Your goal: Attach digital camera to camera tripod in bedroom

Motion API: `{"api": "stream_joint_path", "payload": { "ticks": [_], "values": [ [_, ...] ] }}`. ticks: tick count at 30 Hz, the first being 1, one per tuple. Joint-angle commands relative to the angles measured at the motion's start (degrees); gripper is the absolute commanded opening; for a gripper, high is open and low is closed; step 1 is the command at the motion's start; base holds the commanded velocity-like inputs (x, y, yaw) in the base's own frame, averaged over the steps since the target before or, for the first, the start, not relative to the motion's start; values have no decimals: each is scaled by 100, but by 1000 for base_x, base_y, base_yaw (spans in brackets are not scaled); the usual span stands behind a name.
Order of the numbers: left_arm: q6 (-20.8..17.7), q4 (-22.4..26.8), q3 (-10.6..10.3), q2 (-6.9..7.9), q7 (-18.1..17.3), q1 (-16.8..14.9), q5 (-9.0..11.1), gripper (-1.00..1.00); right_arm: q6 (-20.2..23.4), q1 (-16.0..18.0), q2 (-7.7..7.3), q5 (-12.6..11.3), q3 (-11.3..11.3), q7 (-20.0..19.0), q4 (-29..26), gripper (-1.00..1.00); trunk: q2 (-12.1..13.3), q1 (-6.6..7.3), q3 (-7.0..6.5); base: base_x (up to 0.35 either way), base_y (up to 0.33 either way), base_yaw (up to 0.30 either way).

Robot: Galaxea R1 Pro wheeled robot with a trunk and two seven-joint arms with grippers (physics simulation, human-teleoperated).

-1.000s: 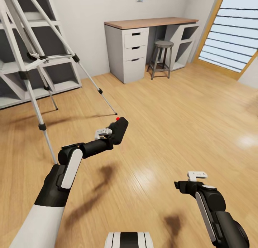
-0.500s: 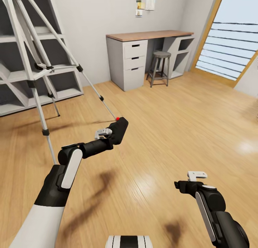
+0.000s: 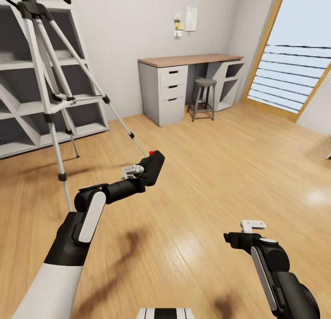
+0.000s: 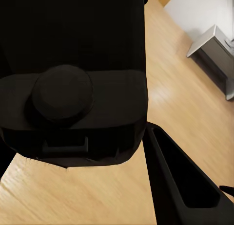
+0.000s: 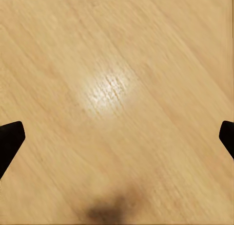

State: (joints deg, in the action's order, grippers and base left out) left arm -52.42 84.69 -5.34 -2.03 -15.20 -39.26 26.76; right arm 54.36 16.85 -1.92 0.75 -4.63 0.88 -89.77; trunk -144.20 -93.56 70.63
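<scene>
With the camera [image 3: 151,165] clamped in its left gripper [image 3: 138,171], its right gripper [image 3: 252,225] spread and empty, the robot faces the tripod [image 3: 48,70] beside the shelves [image 3: 18,107], mounting not yet done.

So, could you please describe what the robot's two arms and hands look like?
Both arms are glossy black with rounded joints and a white oblong panel along the forearm; the left upper arm is white. The left hand and right hand have black fingers and a small white bracket.

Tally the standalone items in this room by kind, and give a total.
Digital camera: 1
Camera tripod: 1
Desk: 1
Stool: 1
Shelf unit: 1
Total: 5
</scene>
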Motion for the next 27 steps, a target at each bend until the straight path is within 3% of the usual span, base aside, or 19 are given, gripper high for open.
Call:
{"api": "stream_joint_path", "payload": {
  "ticks": [1,27],
  "values": [
    [-23,3,6,-2,-36,-3,-39,-100,26,3,-2,4,2,9,-5,100,0,3,-18,0,0,0],
    [-23,3,5,-5,-41,-3,-39,-100,22,3,-5,4,-12,17,-5,100,35,70,-594,0,0,0]
  ]
}}
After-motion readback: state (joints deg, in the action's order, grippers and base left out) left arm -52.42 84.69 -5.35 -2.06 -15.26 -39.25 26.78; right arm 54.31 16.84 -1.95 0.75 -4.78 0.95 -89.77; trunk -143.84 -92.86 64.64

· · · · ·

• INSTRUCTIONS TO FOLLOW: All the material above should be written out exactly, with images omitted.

• YOUR RESPONSE:
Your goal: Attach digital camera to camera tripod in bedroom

Motion API: `{"api": "stream_joint_path", "payload": { "ticks": [_], "values": [ [_, ...] ] }}`. ticks: tick count at 30 Hz, the first being 1, one per tuple. Joint-angle commands relative to the angles measured at the motion's start (degrees); gripper is the absolute commanded opening; for a gripper, high is open and low is closed; step 1 is the command at the motion's start; base holds the commanded velocity-like inputs (x, y, yaw) in the base's own frame, averaged over the steps since the target before or, for the first, the start, not relative to the motion's start; values have no decimals: each is scaled by 100, but by 1000 for base_x, base_y, base_yaw (spans in brackets are not scaled); the usual span stands behind a name.
Order of the numbers: left_arm: q6 (-20.8..17.7), q4 (-22.4..26.8), q3 (-10.6..10.3), q2 (-6.9..7.9), q7 (-18.1..17.3), q1 (-16.8..14.9), q5 (-9.0..11.1), gripper (-1.00..1.00); right_arm: q6 (-20.2..23.4), q1 (-16.0..18.0), q2 (-7.7..7.3), q5 (-12.6..11.3), q3 (-11.3..11.3), q7 (-20.0..19.0), q4 (-29..26), gripper (-1.00..1.00); trunk: q2 (-12.1..13.3), q1 (-6.6..7.3), q3 (-7.0..6.5); base: base_x (up to 0.35 either way), base_y (up to 0.33 either way), base_yaw (up to 0.30 either way).

Robot: Galaxea R1 Pro wheeled robot with a trunk and two seven-joint arms with grippers (physics simulation, human-teleoperated).

-1.000s: 
-0.500s: 
+0.000s: 
+0.000s: 
+0.000s: 

State: (joints deg, in the action's order, grippers and base left out) left arm -52.42 84.69 -5.34 -2.03 -15.20 -39.26 26.76; right arm 54.36 16.85 -1.92 0.75 -4.63 0.88 -89.77; trunk -144.20 -93.56 70.63
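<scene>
With the camera [image 3: 151,165] clamped in its left gripper [image 3: 138,171], its right gripper [image 3: 252,225] spread and empty, the robot faces the tripod [image 3: 48,70] beside the shelves [image 3: 18,107], mounting not yet done.

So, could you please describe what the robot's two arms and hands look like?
Both arms are glossy black with rounded joints and a white oblong panel along the forearm; the left upper arm is white. The left hand and right hand have black fingers and a small white bracket.

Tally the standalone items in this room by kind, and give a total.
Digital camera: 1
Camera tripod: 1
Desk: 1
Stool: 1
Shelf unit: 1
Total: 5
</scene>
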Motion for the next 27 steps, a target at each bend until the straight path is within 3% of the usual span, base aside, or 19 are given, gripper high for open.
Call:
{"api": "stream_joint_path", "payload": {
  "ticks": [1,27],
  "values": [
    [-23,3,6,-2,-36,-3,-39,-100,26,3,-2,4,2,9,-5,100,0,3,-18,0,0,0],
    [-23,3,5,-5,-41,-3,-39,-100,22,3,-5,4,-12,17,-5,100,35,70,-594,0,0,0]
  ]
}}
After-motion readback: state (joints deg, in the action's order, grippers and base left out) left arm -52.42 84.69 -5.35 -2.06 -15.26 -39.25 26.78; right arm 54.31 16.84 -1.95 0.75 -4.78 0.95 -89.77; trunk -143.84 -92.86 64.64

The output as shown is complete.